* YOUR INSTRUCTIONS
All of the lines below are to be transcribed faithfully, with pictures excluded from the copy.
────────────────────────────────────────
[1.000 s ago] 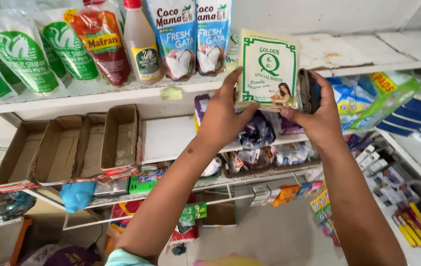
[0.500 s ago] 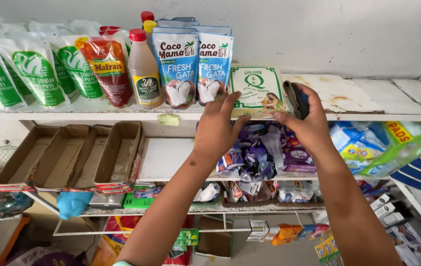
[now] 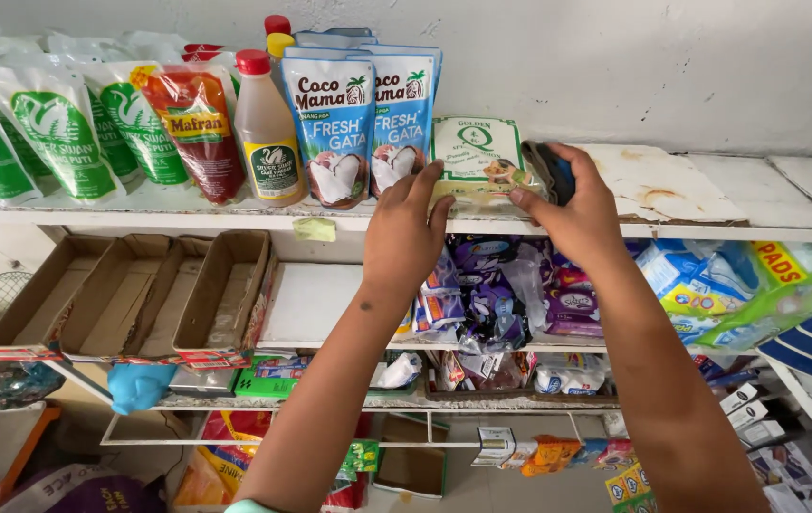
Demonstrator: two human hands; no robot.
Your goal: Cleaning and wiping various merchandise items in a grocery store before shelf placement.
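Observation:
A flat green-and-white packet point(image 3: 475, 154) leans back on the top shelf point(image 3: 235, 214), just right of two blue-and-white pouches point(image 3: 360, 106). My left hand point(image 3: 406, 233) presses its fingertips on the packet's lower left edge. My right hand point(image 3: 569, 211) holds the packet's right edge and also clasps a dark cloth-like object point(image 3: 552, 171) in the palm.
Green-and-white pouches point(image 3: 40, 128), a red sauce pouch point(image 3: 195, 123) and bottles point(image 3: 267, 128) fill the shelf's left. Stained white board point(image 3: 658, 180) lies to the right. Below are brown cardboard trays point(image 3: 130, 294), purple sachets point(image 3: 491, 294) and blue-green packs point(image 3: 738, 285).
Both hands carried the packet from in front of the shelf up and onto the top shelf, where it now rests beside the blue pouches. The view has tilted upward.

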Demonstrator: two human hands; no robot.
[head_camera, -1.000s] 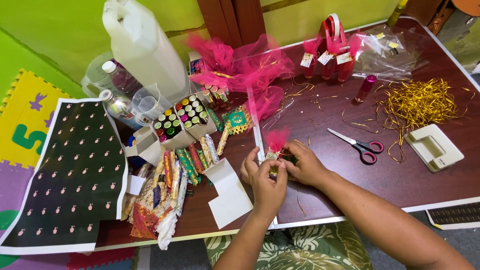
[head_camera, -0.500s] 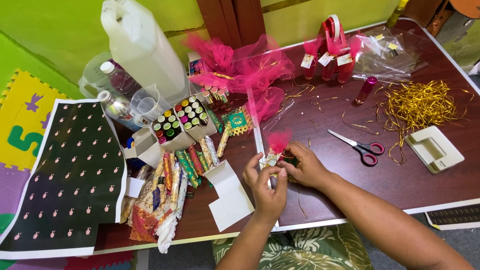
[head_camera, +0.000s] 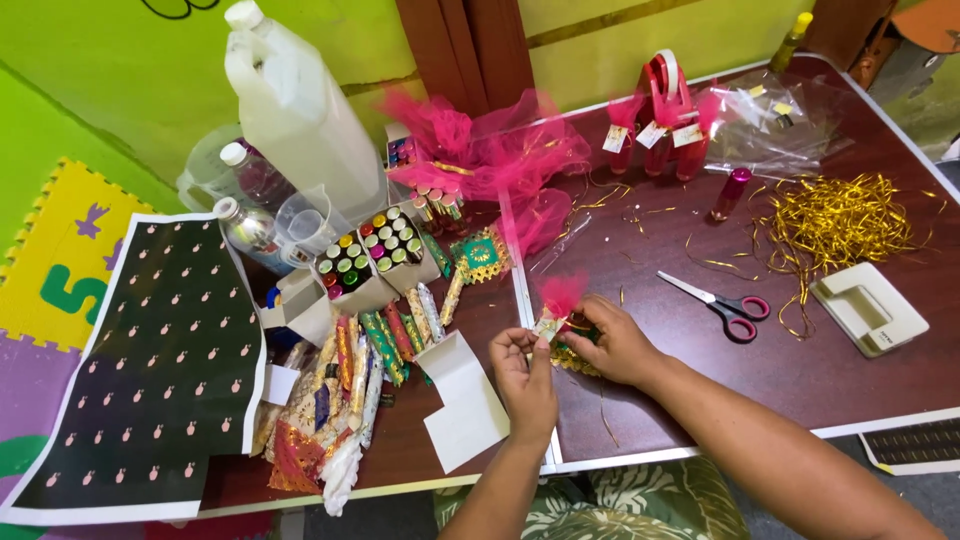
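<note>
Head view: left hand (head_camera: 525, 375) and right hand (head_camera: 612, 342), each grip closed, pinch a small pink-tufted favour (head_camera: 558, 312) with a tag just above the dark worktop (head_camera: 850, 390), with scissors (head_camera: 722, 305) near.

Dark brown tabletop (head_camera: 880, 400) carries scissors (head_camera: 722, 305); just right of them a cream hole punch (head_camera: 867, 310), beyond them gold ribbon shreds (head_camera: 840, 215).

Taking the red-handled steel scissors (head_camera: 725, 308) on the brown wooden table (head_camera: 850, 385) as landmark: left, both hands around a small pink-tufted favour (head_camera: 557, 312); right, a cream plastic hole punch (head_camera: 867, 309); behind, tangled gold ribbon shreds (head_camera: 840, 215); far left, open cardboard boxes of coloured-capped vials (head_camera: 375, 262).
</note>
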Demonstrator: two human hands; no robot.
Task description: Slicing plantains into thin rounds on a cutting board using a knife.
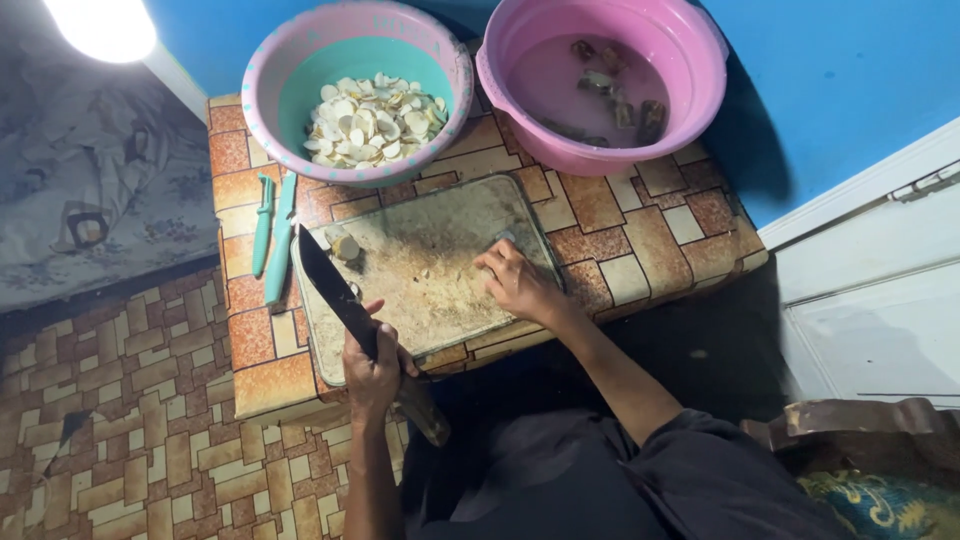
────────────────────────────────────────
* SOLUTION FOR THIS PROBLEM
[1.000 s ago] 
[0.500 s ago] 
[now] 
Demonstrator: two human hands; no robot.
Your goal: Cleaning and wiping various merchandise items in a grocery store before shelf placement.
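Observation:
A flat green-and-white packet point(image 3: 475, 154) leans back on the top shelf point(image 3: 235, 214), just right of two blue-and-white pouches point(image 3: 360, 106). My left hand point(image 3: 406, 233) presses its fingertips on the packet's lower left edge. My right hand point(image 3: 569, 211) holds the packet's right edge and also clasps a dark cloth-like object point(image 3: 552, 171) in the palm.
Green-and-white pouches point(image 3: 40, 128), a red sauce pouch point(image 3: 195, 123) and bottles point(image 3: 267, 128) fill the shelf's left. Stained white board point(image 3: 658, 180) lies to the right. Below are brown cardboard trays point(image 3: 130, 294), purple sachets point(image 3: 491, 294) and blue-green packs point(image 3: 738, 285).
Both hands carried the packet from in front of the shelf up and onto the top shelf, where it now rests beside the blue pouches. The view has tilted upward.
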
Demonstrator: two human hands; no robot.
[head_camera, -1.000s] 
[head_camera, -0.500s] 
[head_camera, +0.000s] 
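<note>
Head view: left hand (head_camera: 525, 375) and right hand (head_camera: 612, 342), each grip closed, pinch a small pink-tufted favour (head_camera: 558, 312) with a tag just above the dark worktop (head_camera: 850, 390), with scissors (head_camera: 722, 305) near.

Dark brown tabletop (head_camera: 880, 400) carries scissors (head_camera: 722, 305); just right of them a cream hole punch (head_camera: 867, 310), beyond them gold ribbon shreds (head_camera: 840, 215).

Taking the red-handled steel scissors (head_camera: 725, 308) on the brown wooden table (head_camera: 850, 385) as landmark: left, both hands around a small pink-tufted favour (head_camera: 557, 312); right, a cream plastic hole punch (head_camera: 867, 309); behind, tangled gold ribbon shreds (head_camera: 840, 215); far left, open cardboard boxes of coloured-capped vials (head_camera: 375, 262).
</note>
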Demonstrator: two human hands; no robot.
Task description: Slicing plantains into thin rounds on a cutting board using a knife.

The generated output is now complete.